Cela faisait plus de 20 ans que je n'avais revu ce film.
Ce qui frappe tout d'abord, c'est l'avance de Huston sur son temps et le changement radical dans son cinéma, plus précoce qu'on ne le pense souvent. Cassavettes a fait Faces en 59, ne fera Shadows qu'en 1968, mais Huston est vraiment là, dans le cinéma des 70's dès 1961, dans son rythme, son rapport aux corps, aux acteurs, au jeu. Et pourtant,à l'écran ce sont des stars des 40's; 50's qui jouent. Cela crée un drôle de décalage, une méprise par rapport à ce film, loin d'être parfait (oui, il y a des longueurs) mais totalement fascinant. Marilyn est extraordinaire, vraiment. Elle déborde de partout, accroche chaque particule de lumière, a un jeu d'une modernité rare qui annonce là aussi Gena Rowlands plus qu'elle n'évoque les stars hollywoodiennes. Gable lui aussi est génial, le voir caresser une poutre (!), ivre, en pleurant ses enfants, c'est du Brando deuxième période. Wallach est nickel. Seul Monty Clift déconne un peu, surjoue sans relief véritable.

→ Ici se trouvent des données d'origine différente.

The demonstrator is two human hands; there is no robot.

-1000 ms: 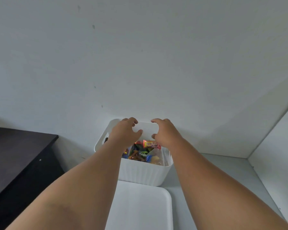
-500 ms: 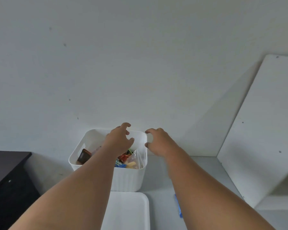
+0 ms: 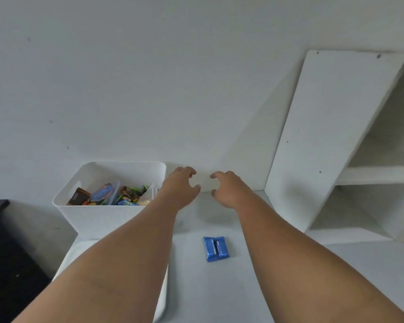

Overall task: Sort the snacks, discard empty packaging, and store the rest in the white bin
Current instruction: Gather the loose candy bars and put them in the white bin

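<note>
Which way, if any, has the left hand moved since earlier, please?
Yes: the left hand moved right, off the far rim of the white bin, and now hovers empty past its right wall.

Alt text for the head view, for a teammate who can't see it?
The left hand and right hand hover empty, fingers loosely curled, above a grey counter beside a white bin of wrapped snacks. A blue packet lies on the counter between the forearms.

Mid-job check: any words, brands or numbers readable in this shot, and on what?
No text can be read.
Blue packet: markings blurred, unreadable.
Snack wrappers in the white bin: print too small and blurred.
</note>
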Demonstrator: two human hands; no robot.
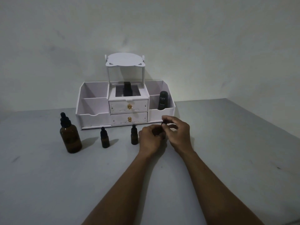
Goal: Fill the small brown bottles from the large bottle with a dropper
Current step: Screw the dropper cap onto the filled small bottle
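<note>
Grey, matte table (113, 176) nearest, crossed from the bottom edge by two bare forearms reaching forward. Further up, left hand (150, 141) and right hand (179, 132) close together, almost touching. Left fingers curled tight round something mostly hidden in the palm. Right thumb and forefinger narrowed to a pinch just above the left knuckles. Between the two sets of fingertips, the third small brown bottle (162, 125), only its dark top in sight: caught in the right hand's pinch, rising out of the left fist, body covered by the left fingers. No telling whether cap seated or loosened, nor whether base on the table or lifted.

Just left of the left hand, the middle small brown bottle (134, 136), upright on the table, black dropper cap on, near the knuckles but apart from them. Further left, the left small brown bottle (105, 138), likewise upright and capped. Further left again, well apart from both hands, the large brown bottle (71, 138), upright, topped by a black dropper cap with a rubber bulb.

Behind the row of bottles, a white organiser (90, 116) with open side bins, two middle drawers with gold knobs (129, 106), and a raised shelf above. In the right front bin, a black tube (162, 101) marked "Kahf", upright. In the middle top compartment, a dark object (127, 90), too dim to identify. Beyond everything, a pale plain wall (162, 30).
</note>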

Après, on peut regretter les longueurs (dues au scénar de Miller, je pense), mais là aussi, elle m'ont plus évoqué Monte Hellman ou Sarafian que le cinéma de papa. Huston pose ici les bases de ce que ce sera la prochaine apogée de son cinéma : Fat City, Le malin.
On a trop souvent présenté Les Misfits comme un film raté, la fin d'un âge d'or où les grandes stars s'abîment avant de mourir peu après. C'est exactement l'inverse, une des premières pierres (certes un peu bancale) d'un nouveau cinéma, posée avec la complicité de gigantesques acteurs alors au sommet de leurs talents.